The prologue may not make that much sense to people unfamiliar with
Homicide, but what sense it does make is thanks to P, who made me tighten it up
considerably. I must quote her:
I'd really suggest shaking it up to start with more of a hook. Emotional exhaustion might be realistic
for the characters at that point in time, but it's hard to engage with with no
warm up. You throw that at ME
right off the bat, I'm going to close your story and go look for tentacle porn.
Yes, that's right, my own beta told me my beloved story made her
want to read tentacle porn.
And she's my friend, or so she claims.
Unfortunately, she was also right, which is why the story has a
completely different opening line now.
It's not every day you confess to murder. Ha! That's a hook!
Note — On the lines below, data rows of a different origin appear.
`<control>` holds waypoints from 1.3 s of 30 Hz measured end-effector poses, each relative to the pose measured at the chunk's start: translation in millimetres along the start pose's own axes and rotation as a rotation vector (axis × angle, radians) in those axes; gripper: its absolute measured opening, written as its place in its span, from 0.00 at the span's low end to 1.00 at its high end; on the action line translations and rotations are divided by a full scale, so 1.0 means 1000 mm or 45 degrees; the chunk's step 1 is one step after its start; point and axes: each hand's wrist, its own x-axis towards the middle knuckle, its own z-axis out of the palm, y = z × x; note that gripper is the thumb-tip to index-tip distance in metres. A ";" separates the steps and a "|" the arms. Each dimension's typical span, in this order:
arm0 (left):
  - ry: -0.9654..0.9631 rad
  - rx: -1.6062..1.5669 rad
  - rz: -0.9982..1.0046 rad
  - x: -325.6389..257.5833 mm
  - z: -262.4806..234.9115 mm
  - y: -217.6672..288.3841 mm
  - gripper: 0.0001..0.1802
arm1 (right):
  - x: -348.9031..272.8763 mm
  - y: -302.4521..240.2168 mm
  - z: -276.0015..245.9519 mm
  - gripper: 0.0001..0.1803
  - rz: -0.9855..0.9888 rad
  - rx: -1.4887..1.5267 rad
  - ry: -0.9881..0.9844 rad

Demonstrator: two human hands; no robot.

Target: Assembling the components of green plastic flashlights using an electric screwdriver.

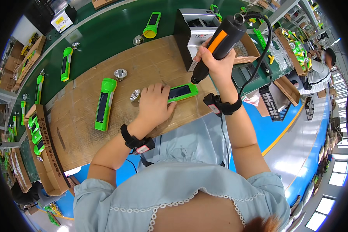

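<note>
Flashlight (184, 92), green, lying toward the near right corner of the cardboard sheet (75, 104). Left hand (153, 102): narrow, clasped over one end. Right hand (219, 63): wrapped around black power screwdriver (227, 38), nose (199, 73) at the flashlight's other end; contact impossible to tell. Risk: skidding nose and scratched dark panel (178, 92), through tilted grip or weak steadying. Loose reflector (135, 95) beside left hand: liable to roll if nudged.

And here I am in a pale blue top (174, 176), short loose sleeves (98, 193), white looped lace trim (170, 203) tracing the neckline! Black strap (128, 136) round my left wrist, another black band (231, 106) round my right, each with a dark box, red-and-white label, thin black cable (225, 139) trailing!
</note>
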 end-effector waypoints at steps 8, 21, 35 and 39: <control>-0.081 -0.003 -0.056 -0.005 -0.001 0.001 0.26 | 0.009 -0.033 -0.022 0.14 -0.555 0.112 0.217; -0.041 -0.005 -0.013 -0.002 0.001 0.002 0.26 | 0.065 -0.022 -0.039 0.16 -0.524 0.041 0.370; -0.034 0.001 -0.003 -0.003 0.000 0.000 0.26 | -0.016 -0.044 -0.032 0.17 -0.284 0.301 0.102; -0.040 -0.006 -0.005 -0.002 0.001 0.000 0.26 | -0.032 -0.040 -0.029 0.20 -0.328 0.293 0.069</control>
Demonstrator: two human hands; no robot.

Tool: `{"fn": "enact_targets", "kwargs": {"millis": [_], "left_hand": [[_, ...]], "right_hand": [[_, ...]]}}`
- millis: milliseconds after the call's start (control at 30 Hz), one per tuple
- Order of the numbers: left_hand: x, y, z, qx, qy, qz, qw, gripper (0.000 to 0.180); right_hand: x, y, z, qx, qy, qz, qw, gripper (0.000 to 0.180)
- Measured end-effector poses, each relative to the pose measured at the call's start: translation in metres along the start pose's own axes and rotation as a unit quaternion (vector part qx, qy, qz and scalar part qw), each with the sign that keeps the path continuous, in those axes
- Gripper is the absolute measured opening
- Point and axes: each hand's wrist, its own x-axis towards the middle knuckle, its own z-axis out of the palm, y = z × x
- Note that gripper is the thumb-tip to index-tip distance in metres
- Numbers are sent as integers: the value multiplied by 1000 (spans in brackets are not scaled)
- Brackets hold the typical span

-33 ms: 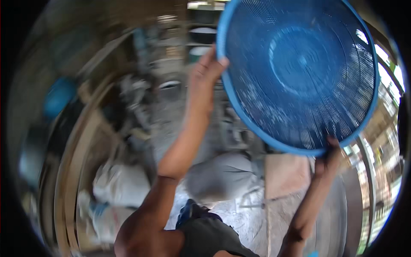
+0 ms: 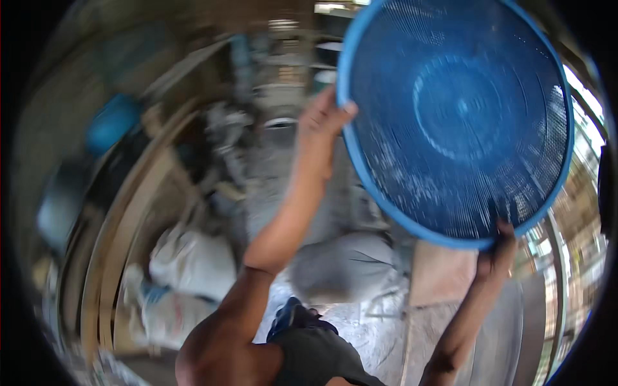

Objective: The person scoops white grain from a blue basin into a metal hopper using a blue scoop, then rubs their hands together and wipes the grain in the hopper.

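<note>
A large round blue mesh basket (image 2: pixel 457 116) is held up high, tilted with its inside toward me. My left hand (image 2: pixel 322 122) grips its left rim, thumb over the edge. At the basket's lower rim, my right hand (image 2: pixel 496 248) holds on from below. Both bare forearms rise from the lower edge of the view. Pale specks cling to the mesh.
Below lie white sacks (image 2: pixel 193 260) and a grey sack (image 2: pixel 347 264) on a dusty floor. Curved wooden planks (image 2: pixel 122 225) run along the left, with a blue drum (image 2: pixel 112 122) beyond them. A wooden board (image 2: pixel 444 273) lies at the right. The view is blurred.
</note>
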Motion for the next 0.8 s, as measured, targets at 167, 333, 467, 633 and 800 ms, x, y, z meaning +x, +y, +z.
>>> {"fn": "enact_targets", "kwargs": {"millis": [167,333,467,633,800], "left_hand": [[-129,54,-123,21,260,-24,965,46],[-254,110,-193,44,488,19,872,42],[-285,135,-225,95,555,112,819,42],[-233,207,-265,120,596,217,764,43],[-109,292,-336,366,472,442,669,49]], "right_hand": [[-58,103,46,-161,-9,69,984,53],[-111,206,60,-217,-201,159,942,60],[-155,264,47,-117,-203,301,924,69],[-202,326,12,-271,-225,332,875,68],[-225,383,-1,-322,-223,350,851,64]]}}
That's got to be the hard part, telling someone. Telling Frank. That part's done--the rest isn't
important, not worth caring about.
It'll all be over soon. All
I have to do is wait.
I let everything go. I feel nothing as we walk into the squad
room, less than nothing as I write Ryland's name on the Board, another solved
case for Lewis. I'm tired, that's
all.
This would be the first time I mention Tim feeling nothing, feeling
tired. It won't be the last. Nor would it be the first time I mention
that all he has to do is wait, as I did in the first paragraph.
Then Naomi comes over to us, her face streaked with tears, and
tells us Gee is dead.
I drop the marker, stunned.
I put my hand on her shoulder reflexively, my eyes stinging.
Frank slowly shakes his head, his eyes tightly shut, but then I
see him put it away into whatever place he puts anything or anyone that he
considers a distraction. Nothing
else matters when he's got a murder to put down.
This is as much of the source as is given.